Very little is said in the Report about the smoke of private houses; an allusion, however, is made to that portion of the investigation:—“Your Committee have received the most gratifying assurances of the confident hope entertained by several of the highest scientific authorities examined by them, that the black smoke proceeding from fires in private dwellings, and all other places, may eventually be entirely prevented, either by the adoption of stoves and grates formed for a perfect combustion of the common bituminous coal, or by the use of coke, or of anthracite; but they are of opinion that the present knowledge on that subject is not such as to justify any legislative interference with these smaller fires.”

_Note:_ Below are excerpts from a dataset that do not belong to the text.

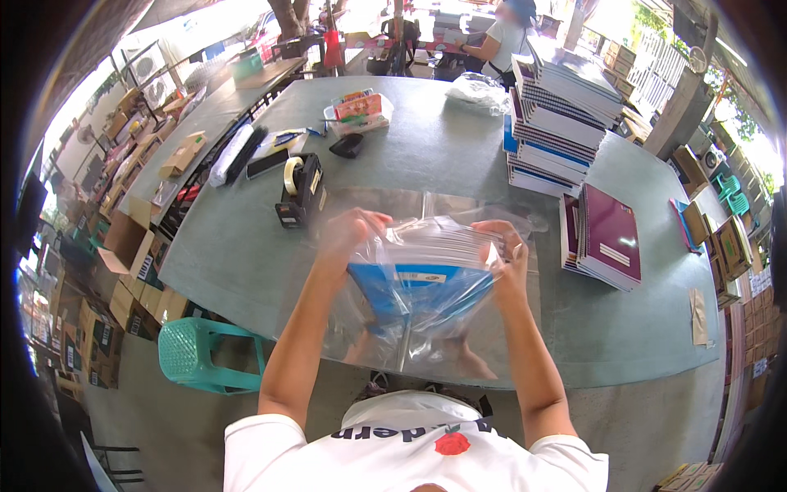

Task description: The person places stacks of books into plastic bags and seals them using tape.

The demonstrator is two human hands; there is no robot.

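Note:
A thick stack of notebooks with a blue cover stands tilted inside a clear plastic bag, close in front of me at the table's near side. My left hand is closed at the stack's upper left corner, gripping the bag's film. At the upper right corner my right hand curls round the bag and the edge of the notebooks. The page edges face up between both hands. More clear film lies flat on the table under and behind the bag.
A black tape dispenser stands left of the bag. Tall notebook piles and a short maroon-covered pile are at right. A plastic tub sits farther back. A green stool stands by the near left edge; a person sits beyond the table.

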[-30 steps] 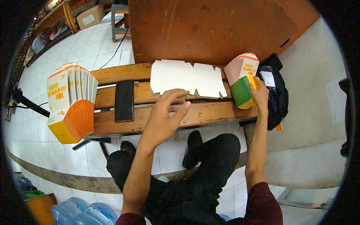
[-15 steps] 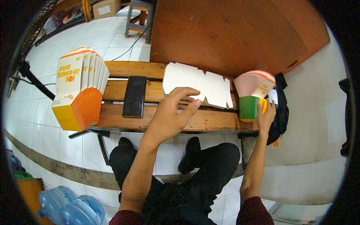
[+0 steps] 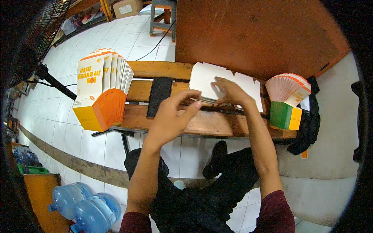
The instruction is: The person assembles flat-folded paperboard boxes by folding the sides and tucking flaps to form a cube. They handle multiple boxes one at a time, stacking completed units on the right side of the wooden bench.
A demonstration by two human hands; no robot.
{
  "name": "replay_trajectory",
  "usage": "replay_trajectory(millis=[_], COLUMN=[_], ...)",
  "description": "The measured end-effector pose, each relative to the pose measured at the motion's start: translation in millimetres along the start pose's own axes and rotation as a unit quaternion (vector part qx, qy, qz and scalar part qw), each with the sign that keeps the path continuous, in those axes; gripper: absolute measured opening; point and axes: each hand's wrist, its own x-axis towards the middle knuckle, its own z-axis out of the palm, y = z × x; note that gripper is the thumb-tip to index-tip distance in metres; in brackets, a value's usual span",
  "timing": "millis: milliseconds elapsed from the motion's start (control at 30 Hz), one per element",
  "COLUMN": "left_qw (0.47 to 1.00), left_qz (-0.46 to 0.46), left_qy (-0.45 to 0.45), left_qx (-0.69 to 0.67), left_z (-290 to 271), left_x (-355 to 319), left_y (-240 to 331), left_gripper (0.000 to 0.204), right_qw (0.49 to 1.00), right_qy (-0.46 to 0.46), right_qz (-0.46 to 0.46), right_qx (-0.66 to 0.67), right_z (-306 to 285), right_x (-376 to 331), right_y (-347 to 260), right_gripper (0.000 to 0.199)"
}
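A stack of flat white cardboard blanks (image 3: pixel 211 79) with notched edges lies on the wooden bench (image 3: pixel 202 124), toward its far side. The right hand (image 3: pixel 232 93) rests on the stack, fingers spread and pinching its near edge; the left hand (image 3: pixel 171 116) hovers just beside that edge, fingers loosely curled, gripping nothing. A black phone (image 3: pixel 159 96) lies left of the stack. Folded orange-and-white cartons (image 3: pixel 101 89) stand at the bench's left end, and a fanned bundle in a green-and-yellow box (image 3: pixel 286 103) stands at its right end.

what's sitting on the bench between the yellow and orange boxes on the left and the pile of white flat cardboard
A black phone lies flat on the wooden bench between the folded boxes and the white flat stack, seen in the head view.
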Motion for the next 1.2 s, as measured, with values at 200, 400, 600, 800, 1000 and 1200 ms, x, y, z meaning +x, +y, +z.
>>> replay_trajectory(millis=[200,400,600,800,1000,1200], left_qw=[0.997,0.993,0.978,0.989,0.980,0.984], left_qz=[-0.046,0.005,0.098,0.024,0.033,0.090], left_qy=[0.045,0.080,0.096,0.010,0.029,0.038], left_qx=[-0.029,0.086,0.159,0.148,0.196,0.147], left_z=[-14,9,45,55,65,66], left_x=[-3,9,22,22,26,27], left_y=[-8,-17,-27,-28,-45,-52], left_gripper=[0.030,0.029,0.026,0.023,0.021,0.021], right_qw=[0.986,0.990,0.965,0.967,0.988,0.999], right_qy=[-0.018,0.030,0.036,0.010,0.013,0.029], right_qz=[0.017,0.033,0.012,0.104,0.019,-0.004], right_qx=[0.164,0.133,0.260,0.233,0.156,-0.034], right_z=[-22,-52,-59,-50,-12,29], right_x=[0,-17,-49,-59,-60,-32], right_y=[8,-24,-47,-39,-32,-24], right_gripper=[0.028,0.020,0.017,0.022,0.015,0.048])
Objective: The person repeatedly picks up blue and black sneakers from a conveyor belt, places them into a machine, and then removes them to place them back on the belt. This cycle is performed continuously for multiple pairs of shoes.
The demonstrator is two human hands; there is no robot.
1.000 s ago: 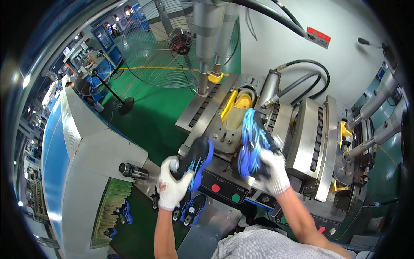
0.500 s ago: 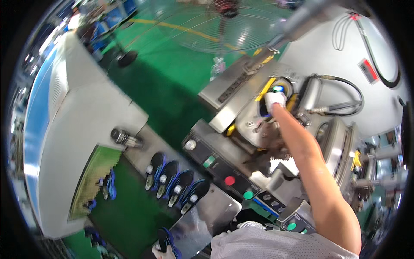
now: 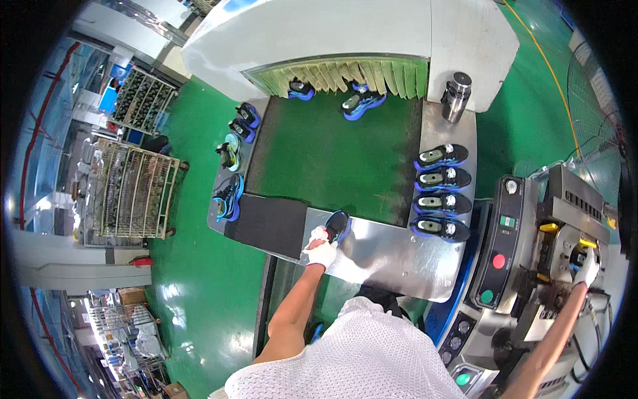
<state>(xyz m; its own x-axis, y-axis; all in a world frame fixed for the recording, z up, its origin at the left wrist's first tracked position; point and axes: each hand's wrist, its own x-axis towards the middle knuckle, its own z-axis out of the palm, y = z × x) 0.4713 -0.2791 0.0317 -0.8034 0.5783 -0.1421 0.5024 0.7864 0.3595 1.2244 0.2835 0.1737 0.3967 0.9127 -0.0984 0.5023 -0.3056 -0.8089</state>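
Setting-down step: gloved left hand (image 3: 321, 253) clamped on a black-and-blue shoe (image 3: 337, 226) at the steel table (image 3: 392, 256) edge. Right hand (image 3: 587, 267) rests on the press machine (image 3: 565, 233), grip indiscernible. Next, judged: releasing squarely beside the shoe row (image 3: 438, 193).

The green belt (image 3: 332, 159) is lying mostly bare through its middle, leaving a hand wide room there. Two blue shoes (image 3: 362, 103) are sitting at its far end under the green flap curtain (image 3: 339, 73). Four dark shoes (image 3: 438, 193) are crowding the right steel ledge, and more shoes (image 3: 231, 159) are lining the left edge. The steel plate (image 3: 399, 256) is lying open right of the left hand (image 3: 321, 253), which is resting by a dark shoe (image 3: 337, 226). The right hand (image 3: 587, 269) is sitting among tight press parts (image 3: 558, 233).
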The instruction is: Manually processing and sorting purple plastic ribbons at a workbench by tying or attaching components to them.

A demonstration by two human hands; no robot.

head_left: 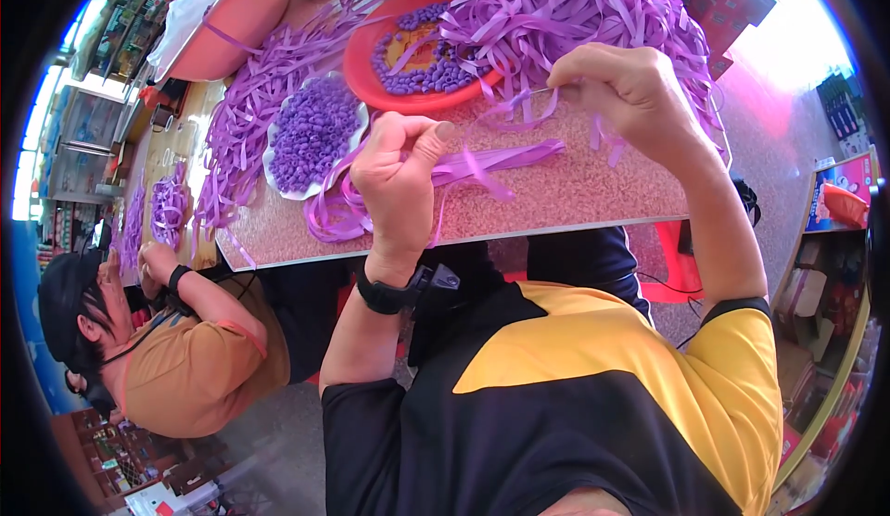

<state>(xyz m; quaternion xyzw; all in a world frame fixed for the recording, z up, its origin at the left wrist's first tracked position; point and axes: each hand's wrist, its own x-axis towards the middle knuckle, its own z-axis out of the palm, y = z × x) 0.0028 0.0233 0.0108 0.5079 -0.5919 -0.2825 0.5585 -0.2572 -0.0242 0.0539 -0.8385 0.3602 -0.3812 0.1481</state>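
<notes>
Over the near part of the table, my left hand point(399, 175) is closed in a pinch, thumb against the curled forefinger, on a purple ribbon that trails below it. My right hand point(630, 94), up and to the right, pinches a thin needle-like tool point(540, 91) with purple material at its tip; motion smears the detail there. A bundle of flat purple ribbons point(524, 155) lies on the table between and below the hands. Left of my left hand stands a white scalloped dish point(271, 165) heaped with purple beads point(315, 136).
A red basin point(360, 69) holds more purple beads. A large heap of purple ribbons point(593, 6) covers the far right of the table point(575, 203); more ribbons point(246, 117) lie left. A tilted pink tub point(246, 29) stands far left. Another person point(199, 368) works at the left.
</notes>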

“I should, in prospect,” Professor Faraday said to the Committee, “look forward to the possibility of a great reduction of the smoke from coal fires in houses; but my impression is, that, in the present state of things, it would be tyrannical to determine that that must be done which at present we do not know can be done. Still, I think there is reason to believe that it can be effected in a very high degree.”
Dr. Ure also thought that to extend any smoke enactment to private dwellings might be tyrannical in the present state of the chimneys, but he had no doubt that smoke might be consumed in fires in private dwellings.
Such, then, are the causes and remedies for smoke, and consequently of soot, for smoke, or rather opaque smoke, consists, as we have seen, of merely the gases of combustion with minute particles of carbon diffused throughout them; and as smoke is the result of the imperfect burning of our coals, it follows that chimney-sweepers are but a consequence of our ignorance, and that, as we grow wiser in the art of economising our fuel, we shall be gradually displacing this branch of labourers—the means of preventing smoke being simply the mode of displacing the chimney-sweepers—and this is another of the many facts to teach us that not only are we doubling our population in forty years, but we are likewise learning every year how to do our work with a less number of workers, either by inventing some piece of mechanism that will enable one “hand” to do as much as one hundred, or else doing away with some branch of labour altogether. Here lies the great difficulty of the time. A new element—science, with its offspring, steam—has been introduced into our society within the last century, decreasing labour at a time when the number of our labourers has been increasing at a rate unexampled in history; and the problem is, how to reconcile the new social element with the old social institutions, doing as little injury as possible to the community.